Abstract

PURPOSE
This study was aimed to evaluate the incidence and karyotypes according to chromosome in 13 cases with inversion detected by cytogenetic analysis.
METHODS
The incidence of inversion was calculated and karyotypes of inversion were classified according to each chromosome in cases with inversion detected from 390 individuals who had undergone cytogenetic analysis in Hanyang University Hospital from January 2005 to February 2009.
RESULTS
The overall incidence of inversions was 3.3% (13/390). All of 13 cases were heterozygotes for inversions. Among these 13 inversions, 12 cases (92.3%) were having pericentric inversions showing karyotypes of 46,XX,inv(9)(p11q13) in 7 cases, 46,XX,inv(9)(p11q12) in 2 cases, and one cases of 46,X, inv(Y)(p11.3q11.23), t(8;9)(q24.3;q34.1), 46,X, del(Y)(q12), inv(Y)(p10q11. 23) and 46,XY, inv(8)(p21q24.1) respectively. Last one case (7.7%) was having paracentric inversion showing a karyotype of 46,XX,inv(9)(q22.1q34.3).
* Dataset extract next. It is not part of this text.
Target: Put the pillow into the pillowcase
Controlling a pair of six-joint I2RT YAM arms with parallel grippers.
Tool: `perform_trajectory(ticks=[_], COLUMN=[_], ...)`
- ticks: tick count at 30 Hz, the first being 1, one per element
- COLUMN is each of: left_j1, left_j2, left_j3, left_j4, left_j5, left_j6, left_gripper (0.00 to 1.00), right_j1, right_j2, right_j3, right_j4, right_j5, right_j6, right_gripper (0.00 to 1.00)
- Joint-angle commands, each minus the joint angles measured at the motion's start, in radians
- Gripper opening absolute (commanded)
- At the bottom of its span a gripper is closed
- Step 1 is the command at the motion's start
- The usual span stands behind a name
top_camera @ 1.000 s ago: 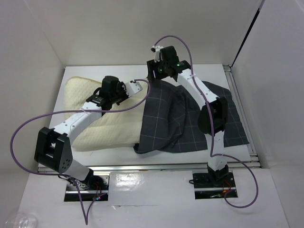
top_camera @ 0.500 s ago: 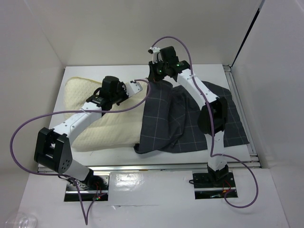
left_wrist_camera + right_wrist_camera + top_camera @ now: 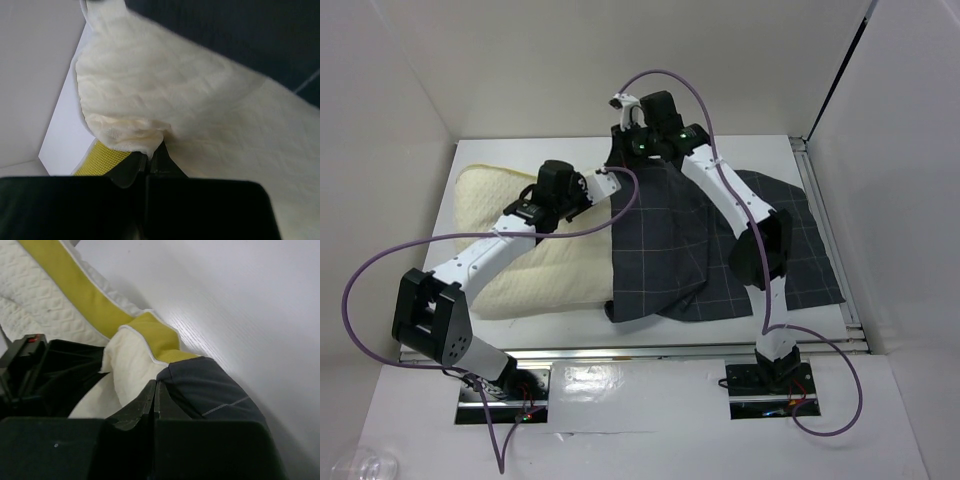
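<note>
- pinching a fold of the pillow (image 3: 165,90) in the left gripper (image 3: 150,156), jaws closing tight on it (cream cloth bunching above them).
- clamping the pillowcase (image 3: 720,250) hem in the right gripper (image 3: 155,390) at 12 o'clock, jaws pressing fully together.
- resting the pillow at 9 o'clock on the table (image 3: 790,160), meeting the pillowcase, which is spreading toward 3 o'clock.

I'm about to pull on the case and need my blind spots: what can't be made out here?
- Top view: whether the cream-white quilted pillow reaches inside the dark grey grid-patterned pillowcase; the cloth covers it.
- Top view: tips of the left gripper and right gripper, hidden under their wrists.
- Right wrist view: whether the right gripper, shut on the pillowcase edge, also pinches pillow fabric; its fingers block it.
</note>
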Motion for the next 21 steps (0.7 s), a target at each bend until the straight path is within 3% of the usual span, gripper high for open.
perform_trajectory(ticks=[1, 7, 11, 21], left_j1=[-0.034, -0.065, -0.091, -0.136], left_j2=[-0.020, -0.020, -0.044, -0.137], left_j3=[0.095, 0.142, 0.152, 0.121], left_j4=[0.134, 0.143, 0.134, 0.088], left_j5=[0.010, 0.000, -0.009, -0.029], left_j6=[-0.026, -0.057, -0.077, -0.123], left_gripper=[0.00, 0.00, 0.00, 0.00], right_j1=[0.081, 0.127, 0.138, -0.019], right_j2=[0.004, 0.033, 0.042, 0.074], right_j3=[0.070, 0.089, 0.089, 0.069], right_j4=[-0.001, 0.008, 0.017, 0.017], right_j5=[-0.119, -0.128, -0.053, 0.024], right_j6=[0.039, 0.068, 0.059, 0.081], right_gripper=[0.00, 0.00, 0.00, 0.00])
Classification according to each chromosome in 13 cases with inversion was that 10 of 13 cases (76.9%) were located in chromosome 9 (9 cases of pericentric inversions and a case of paracentric inversions), 2 of 13 cases (15.4%) in chromosome Y and 1 of 13 cases (7.7%) in chromosome 8.
CONCLUSION
Although patients are phenotypically normal, they might be inversion carriers. In high risk patients, inversions are more frequent than normal population. Various types of inversion could be in different chromosomes. Classification of types of inversion are needed for further genetic counseling according to the types.